Only some lines are wanted. Transcribe, exactly, the lines below from the line with "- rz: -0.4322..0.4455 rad" up to and including the line with "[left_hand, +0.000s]".

-- INFORMATION follows --

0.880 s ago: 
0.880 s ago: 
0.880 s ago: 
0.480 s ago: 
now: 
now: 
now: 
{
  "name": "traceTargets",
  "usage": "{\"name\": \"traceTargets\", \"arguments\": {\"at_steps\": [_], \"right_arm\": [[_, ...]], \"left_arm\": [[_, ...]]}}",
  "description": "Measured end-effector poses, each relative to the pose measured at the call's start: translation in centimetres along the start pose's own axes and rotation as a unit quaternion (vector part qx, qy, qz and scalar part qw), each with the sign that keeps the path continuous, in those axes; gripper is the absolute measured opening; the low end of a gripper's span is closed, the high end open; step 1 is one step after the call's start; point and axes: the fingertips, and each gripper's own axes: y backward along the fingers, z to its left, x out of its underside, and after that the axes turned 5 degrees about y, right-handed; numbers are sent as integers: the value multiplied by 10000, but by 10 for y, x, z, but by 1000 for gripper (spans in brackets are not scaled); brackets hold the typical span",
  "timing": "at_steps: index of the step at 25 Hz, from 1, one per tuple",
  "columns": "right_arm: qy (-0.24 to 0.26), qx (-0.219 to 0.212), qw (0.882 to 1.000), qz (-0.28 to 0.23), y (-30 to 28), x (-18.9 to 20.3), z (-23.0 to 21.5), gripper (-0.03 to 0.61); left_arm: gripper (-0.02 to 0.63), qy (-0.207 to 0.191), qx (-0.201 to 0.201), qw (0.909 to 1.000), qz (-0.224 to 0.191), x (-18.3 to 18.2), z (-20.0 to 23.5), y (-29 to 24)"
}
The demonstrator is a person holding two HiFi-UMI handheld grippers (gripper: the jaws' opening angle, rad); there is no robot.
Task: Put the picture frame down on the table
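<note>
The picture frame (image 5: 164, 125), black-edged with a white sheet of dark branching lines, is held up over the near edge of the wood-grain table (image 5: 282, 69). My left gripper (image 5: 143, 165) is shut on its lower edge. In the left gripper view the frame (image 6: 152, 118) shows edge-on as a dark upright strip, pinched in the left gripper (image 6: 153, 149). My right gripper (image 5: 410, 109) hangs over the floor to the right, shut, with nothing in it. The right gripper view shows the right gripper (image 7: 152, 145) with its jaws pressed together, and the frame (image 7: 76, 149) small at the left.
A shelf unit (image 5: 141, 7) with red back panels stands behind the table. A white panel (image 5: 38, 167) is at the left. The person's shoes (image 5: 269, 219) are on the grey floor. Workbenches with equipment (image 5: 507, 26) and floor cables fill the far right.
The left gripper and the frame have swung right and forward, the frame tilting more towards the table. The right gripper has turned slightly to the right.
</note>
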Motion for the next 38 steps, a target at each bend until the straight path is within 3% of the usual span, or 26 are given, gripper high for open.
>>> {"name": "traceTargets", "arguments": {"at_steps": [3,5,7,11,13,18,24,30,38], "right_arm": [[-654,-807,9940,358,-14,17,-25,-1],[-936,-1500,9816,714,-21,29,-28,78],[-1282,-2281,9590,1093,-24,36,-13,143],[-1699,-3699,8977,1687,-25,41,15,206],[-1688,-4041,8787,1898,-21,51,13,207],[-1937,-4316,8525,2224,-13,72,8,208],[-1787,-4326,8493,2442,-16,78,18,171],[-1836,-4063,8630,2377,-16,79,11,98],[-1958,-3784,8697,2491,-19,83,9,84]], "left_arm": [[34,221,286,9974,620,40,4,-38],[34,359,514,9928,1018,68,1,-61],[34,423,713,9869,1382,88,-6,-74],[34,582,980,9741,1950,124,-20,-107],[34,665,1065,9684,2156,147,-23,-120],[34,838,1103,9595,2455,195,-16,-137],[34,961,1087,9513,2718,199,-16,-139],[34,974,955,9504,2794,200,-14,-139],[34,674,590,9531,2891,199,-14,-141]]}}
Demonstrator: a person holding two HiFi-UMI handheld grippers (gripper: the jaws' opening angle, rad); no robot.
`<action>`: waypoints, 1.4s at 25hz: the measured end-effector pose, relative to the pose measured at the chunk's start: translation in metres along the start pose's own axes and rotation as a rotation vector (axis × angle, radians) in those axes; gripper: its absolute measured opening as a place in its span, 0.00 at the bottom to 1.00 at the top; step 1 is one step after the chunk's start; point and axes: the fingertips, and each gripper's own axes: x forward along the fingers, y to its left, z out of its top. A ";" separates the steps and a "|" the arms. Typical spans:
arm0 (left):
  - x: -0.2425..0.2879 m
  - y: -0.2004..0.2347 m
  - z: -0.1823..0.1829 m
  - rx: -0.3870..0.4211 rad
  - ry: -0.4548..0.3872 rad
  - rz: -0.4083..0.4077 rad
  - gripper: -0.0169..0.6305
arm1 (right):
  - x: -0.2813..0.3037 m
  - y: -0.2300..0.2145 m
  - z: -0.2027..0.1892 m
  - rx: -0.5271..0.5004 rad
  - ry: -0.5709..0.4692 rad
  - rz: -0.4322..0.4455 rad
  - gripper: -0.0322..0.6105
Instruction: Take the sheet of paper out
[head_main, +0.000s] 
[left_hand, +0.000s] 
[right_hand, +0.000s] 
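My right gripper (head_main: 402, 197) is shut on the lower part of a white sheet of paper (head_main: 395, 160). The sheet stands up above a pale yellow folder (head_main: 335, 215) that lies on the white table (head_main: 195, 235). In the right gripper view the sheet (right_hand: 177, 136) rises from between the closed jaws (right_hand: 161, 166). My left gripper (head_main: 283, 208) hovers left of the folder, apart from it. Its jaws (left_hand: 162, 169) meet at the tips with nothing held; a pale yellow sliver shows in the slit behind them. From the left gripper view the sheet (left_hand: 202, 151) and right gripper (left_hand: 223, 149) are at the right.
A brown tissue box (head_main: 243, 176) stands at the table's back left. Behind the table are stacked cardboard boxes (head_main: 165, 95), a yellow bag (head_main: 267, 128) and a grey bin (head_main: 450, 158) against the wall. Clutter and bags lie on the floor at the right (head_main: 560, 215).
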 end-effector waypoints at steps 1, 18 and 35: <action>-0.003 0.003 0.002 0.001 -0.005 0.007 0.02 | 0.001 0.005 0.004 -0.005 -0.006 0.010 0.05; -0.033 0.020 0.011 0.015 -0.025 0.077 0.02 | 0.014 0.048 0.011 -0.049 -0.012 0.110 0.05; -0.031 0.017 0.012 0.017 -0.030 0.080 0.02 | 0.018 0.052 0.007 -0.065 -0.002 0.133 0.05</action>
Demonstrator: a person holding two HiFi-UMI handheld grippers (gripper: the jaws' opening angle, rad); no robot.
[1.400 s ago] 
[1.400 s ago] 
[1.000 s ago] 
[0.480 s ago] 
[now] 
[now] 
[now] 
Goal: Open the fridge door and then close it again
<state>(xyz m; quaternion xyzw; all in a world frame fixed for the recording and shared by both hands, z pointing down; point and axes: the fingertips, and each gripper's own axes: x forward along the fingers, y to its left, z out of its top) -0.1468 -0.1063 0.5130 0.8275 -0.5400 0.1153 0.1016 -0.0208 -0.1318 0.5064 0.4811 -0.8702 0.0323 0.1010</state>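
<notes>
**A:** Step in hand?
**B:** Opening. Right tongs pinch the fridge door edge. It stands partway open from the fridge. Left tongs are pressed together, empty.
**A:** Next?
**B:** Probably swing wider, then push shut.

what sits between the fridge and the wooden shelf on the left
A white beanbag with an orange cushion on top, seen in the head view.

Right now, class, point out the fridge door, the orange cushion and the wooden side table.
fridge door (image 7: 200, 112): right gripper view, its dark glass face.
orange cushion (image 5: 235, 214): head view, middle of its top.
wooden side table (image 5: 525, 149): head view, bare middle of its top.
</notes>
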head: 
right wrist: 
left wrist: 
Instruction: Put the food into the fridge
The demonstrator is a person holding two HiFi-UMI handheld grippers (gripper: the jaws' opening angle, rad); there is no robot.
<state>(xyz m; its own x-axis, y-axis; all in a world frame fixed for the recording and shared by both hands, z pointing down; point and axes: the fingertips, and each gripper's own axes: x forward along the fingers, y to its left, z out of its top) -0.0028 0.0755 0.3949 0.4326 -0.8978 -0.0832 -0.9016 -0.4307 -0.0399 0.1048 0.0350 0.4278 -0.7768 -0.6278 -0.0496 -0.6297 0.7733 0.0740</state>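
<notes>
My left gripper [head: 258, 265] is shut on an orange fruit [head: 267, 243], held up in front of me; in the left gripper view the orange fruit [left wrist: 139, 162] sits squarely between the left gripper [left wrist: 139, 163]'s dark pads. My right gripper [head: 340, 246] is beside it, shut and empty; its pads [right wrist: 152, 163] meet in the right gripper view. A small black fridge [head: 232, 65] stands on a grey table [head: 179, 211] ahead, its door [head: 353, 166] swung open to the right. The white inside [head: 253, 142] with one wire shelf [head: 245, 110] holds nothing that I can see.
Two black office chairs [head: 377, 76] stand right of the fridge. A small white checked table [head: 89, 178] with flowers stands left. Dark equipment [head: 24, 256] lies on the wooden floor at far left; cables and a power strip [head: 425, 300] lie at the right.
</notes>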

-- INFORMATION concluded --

ANSWER TO THIS TASK:
  - rz: -0.4322..0.4455 rad
  - gripper: -0.0322..0.6105
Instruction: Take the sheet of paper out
[head_main, +0.000s] 
[left_hand, +0.000s] 

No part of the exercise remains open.